| What is required |
Starting with the first line and ending with the last, copy the entries word for word.

| Input for this task |

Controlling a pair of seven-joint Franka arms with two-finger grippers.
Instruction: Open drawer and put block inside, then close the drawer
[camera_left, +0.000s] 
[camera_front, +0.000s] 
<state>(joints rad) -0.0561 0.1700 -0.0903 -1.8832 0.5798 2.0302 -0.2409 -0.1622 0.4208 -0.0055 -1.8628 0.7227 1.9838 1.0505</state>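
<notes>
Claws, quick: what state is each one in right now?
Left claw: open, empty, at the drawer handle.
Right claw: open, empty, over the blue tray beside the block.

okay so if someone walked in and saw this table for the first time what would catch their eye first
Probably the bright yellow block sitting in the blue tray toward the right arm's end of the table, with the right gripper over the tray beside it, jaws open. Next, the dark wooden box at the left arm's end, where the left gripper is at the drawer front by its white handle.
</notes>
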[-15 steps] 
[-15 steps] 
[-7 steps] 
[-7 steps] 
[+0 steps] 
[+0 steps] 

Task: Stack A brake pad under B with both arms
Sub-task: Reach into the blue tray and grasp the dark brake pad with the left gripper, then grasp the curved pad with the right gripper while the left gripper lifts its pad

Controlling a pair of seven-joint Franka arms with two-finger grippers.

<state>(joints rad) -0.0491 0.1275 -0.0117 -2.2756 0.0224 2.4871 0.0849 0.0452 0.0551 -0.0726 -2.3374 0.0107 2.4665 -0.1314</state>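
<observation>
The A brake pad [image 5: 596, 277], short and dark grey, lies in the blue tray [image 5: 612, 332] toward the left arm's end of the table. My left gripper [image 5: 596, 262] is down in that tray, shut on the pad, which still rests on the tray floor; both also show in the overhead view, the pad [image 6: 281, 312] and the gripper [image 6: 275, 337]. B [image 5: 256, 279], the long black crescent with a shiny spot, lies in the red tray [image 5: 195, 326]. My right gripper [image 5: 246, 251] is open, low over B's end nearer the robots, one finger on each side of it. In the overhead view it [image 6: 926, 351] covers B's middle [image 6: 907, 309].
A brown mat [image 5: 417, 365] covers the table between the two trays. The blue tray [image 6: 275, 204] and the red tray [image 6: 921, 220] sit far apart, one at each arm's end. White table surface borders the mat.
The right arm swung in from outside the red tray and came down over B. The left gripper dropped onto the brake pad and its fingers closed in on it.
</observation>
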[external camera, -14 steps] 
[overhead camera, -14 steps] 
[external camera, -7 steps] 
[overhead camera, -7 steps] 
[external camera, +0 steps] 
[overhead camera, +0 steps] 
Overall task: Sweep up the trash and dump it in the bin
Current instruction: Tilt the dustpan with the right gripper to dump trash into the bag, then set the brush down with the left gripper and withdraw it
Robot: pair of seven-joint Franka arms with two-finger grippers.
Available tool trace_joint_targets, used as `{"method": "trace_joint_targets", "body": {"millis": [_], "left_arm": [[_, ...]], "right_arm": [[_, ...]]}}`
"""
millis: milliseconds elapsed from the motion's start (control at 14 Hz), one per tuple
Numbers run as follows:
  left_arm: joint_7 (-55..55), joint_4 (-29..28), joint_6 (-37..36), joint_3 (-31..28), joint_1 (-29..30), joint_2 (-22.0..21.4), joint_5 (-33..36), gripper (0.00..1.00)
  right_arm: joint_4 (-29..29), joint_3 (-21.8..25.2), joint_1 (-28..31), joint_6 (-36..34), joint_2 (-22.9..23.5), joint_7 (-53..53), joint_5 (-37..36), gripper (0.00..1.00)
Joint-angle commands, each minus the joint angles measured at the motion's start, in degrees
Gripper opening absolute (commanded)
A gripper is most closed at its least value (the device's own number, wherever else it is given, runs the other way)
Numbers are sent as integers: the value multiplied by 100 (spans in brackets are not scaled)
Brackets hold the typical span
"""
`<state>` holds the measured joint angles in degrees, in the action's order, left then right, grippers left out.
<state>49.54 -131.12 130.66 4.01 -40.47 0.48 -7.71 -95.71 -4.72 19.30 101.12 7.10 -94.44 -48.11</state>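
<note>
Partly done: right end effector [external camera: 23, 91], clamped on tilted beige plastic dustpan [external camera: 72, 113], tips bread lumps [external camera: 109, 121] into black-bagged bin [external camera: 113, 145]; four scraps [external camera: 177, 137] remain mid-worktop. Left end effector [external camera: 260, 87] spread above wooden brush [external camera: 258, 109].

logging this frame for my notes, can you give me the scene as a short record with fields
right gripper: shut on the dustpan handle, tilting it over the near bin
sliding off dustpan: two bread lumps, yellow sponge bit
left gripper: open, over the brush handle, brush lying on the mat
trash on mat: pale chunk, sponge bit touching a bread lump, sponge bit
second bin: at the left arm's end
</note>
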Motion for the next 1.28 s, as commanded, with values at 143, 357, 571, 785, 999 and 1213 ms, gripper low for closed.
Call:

| Result of this task |
Controlling a pair of seven-joint Franka arms with two-finger grippers.
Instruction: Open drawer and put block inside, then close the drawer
[camera_left, +0.000s] 
[camera_front, +0.000s] 
<state>(joints rad) -0.0561 0.1700 -0.0903 -1.8832 0.5798 2.0302 -0.2409 -0.1622 0.4208 -0.0055 -1.8628 0.7227 1.9838 1.0505</state>
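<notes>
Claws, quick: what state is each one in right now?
Left claw: open, empty, at the drawer handle.
Right claw: open, empty, over the blue tray beside the block.

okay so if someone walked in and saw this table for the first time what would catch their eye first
Probably the bright yellow block sitting in the blue tray toward the right arm's end of the table, with the right gripper over the tray beside it, jaws open. Next, the dark wooden box at the left arm's end, where the left gripper is at the drawer front by its white handle.
</notes>
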[-15 steps] 
[-15 steps] 
[-7 steps] 
[-7 steps] 
[+0 steps] 
[+0 steps] 

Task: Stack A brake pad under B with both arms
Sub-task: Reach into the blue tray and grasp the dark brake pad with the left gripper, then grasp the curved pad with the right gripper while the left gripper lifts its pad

Controlling a pair of seven-joint Franka arms with two-finger grippers.

<state>(joints rad) -0.0491 0.1275 -0.0117 -2.2756 0.0224 2.4871 0.0849 0.0452 0.0551 -0.0726 -2.3374 0.0107 2.4665 -0.1314</state>
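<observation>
The A brake pad [image 5: 596, 277], short and dark grey, lies in the blue tray [image 5: 612, 332] toward the left arm's end of the table. My left gripper [image 5: 596, 262] is down in that tray, shut on the pad, which still rests on the tray floor; both also show in the overhead view, the pad [image 6: 281, 312] and the gripper [image 6: 275, 337]. B [image 5: 256, 279], the long black crescent with a shiny spot, lies in the red tray [image 5: 195, 326]. My right gripper [image 5: 246, 251] is open, low over B's end nearer the robots, one finger on each side of it. In the overhead view it [image 6: 926, 351] covers B's middle [image 6: 907, 309].
A brown mat [image 5: 417, 365] covers the table between the two trays. The blue tray [image 6: 275, 204] and the red tray [image 6: 921, 220] sit far apart, one at each arm's end. White table surface borders the mat.
The right arm swung in from outside the red tray and came down over B. The left gripper dropped onto the brake pad and its fingers closed in on it.
</observation>
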[external camera, -14 steps] 
[overhead camera, -14 steps] 
[external camera, -7 steps] 
[overhead camera, -7 steps] 
[external camera, +0 steps] 
[overhead camera, +0 steps] 
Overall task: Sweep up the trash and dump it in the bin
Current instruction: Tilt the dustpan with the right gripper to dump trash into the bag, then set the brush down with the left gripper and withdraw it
Robot: pair of seven-joint Franka arms with two-finger grippers.
Available tool trace_joint_targets, used as `{"method": "trace_joint_targets", "body": {"millis": [_], "left_arm": [[_, ...]], "right_arm": [[_, ...]]}}`
"""
millis: milliseconds elapsed from the motion's start (control at 14 Hz), one per tuple
Numbers run as follows:
  left_arm: joint_7 (-55..55), joint_4 (-29..28), joint_6 (-37..36), joint_3 (-31..28), joint_1 (-29..30), joint_2 (-22.0..21.4), joint_5 (-33..36), gripper (0.00..1.00)
  right_arm: joint_4 (-29..29), joint_3 (-21.8..25.2), joint_1 (-28..31), joint_6 (-36..34), joint_2 (-22.9..23.5), joint_7 (-53..53), joint_5 (-37..36), gripper (0.00..1.00)
Joint-angle commands, each minus the joint angles measured at the motion's start, in degrees
Gripper opening absolute (commanded)
A gripper is most closed at its least value (the device's own number, wherever else it is given, runs the other way)
Numbers are sent as integers: the value multiplied by 100 (spans in brackets are not scaled)
Brackets hold the typical span
"""
`<state>` holds the measured joint angles in degrees, in the action's order, left then right, grippers left out.
<state>49.54 -131.12 130.66 4.01 -40.47 0.48 -7.71 -95.71 -4.72 19.30 101.12 7.10 -94.44 -48.11</state>
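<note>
Partly done: right end effector [external camera: 23, 91], clamped on tilted beige plastic dustpan [external camera: 72, 113], tips bread lumps [external camera: 109, 121] into black-bagged bin [external camera: 113, 145]; four scraps [external camera: 177, 137] remain mid-worktop. Left end effector [external camera: 260, 87] spread above wooden brush [external camera: 258, 109].

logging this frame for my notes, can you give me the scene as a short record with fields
right gripper: shut on the dustpan handle, tilting it over the near bin
sliding off dustpan: two bread lumps, yellow sponge bit
left gripper: open, over the brush handle, brush lying on the mat
trash on mat: pale chunk, sponge bit touching a bread lump, sponge bit
second bin: at the left arm's end
</note>
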Motion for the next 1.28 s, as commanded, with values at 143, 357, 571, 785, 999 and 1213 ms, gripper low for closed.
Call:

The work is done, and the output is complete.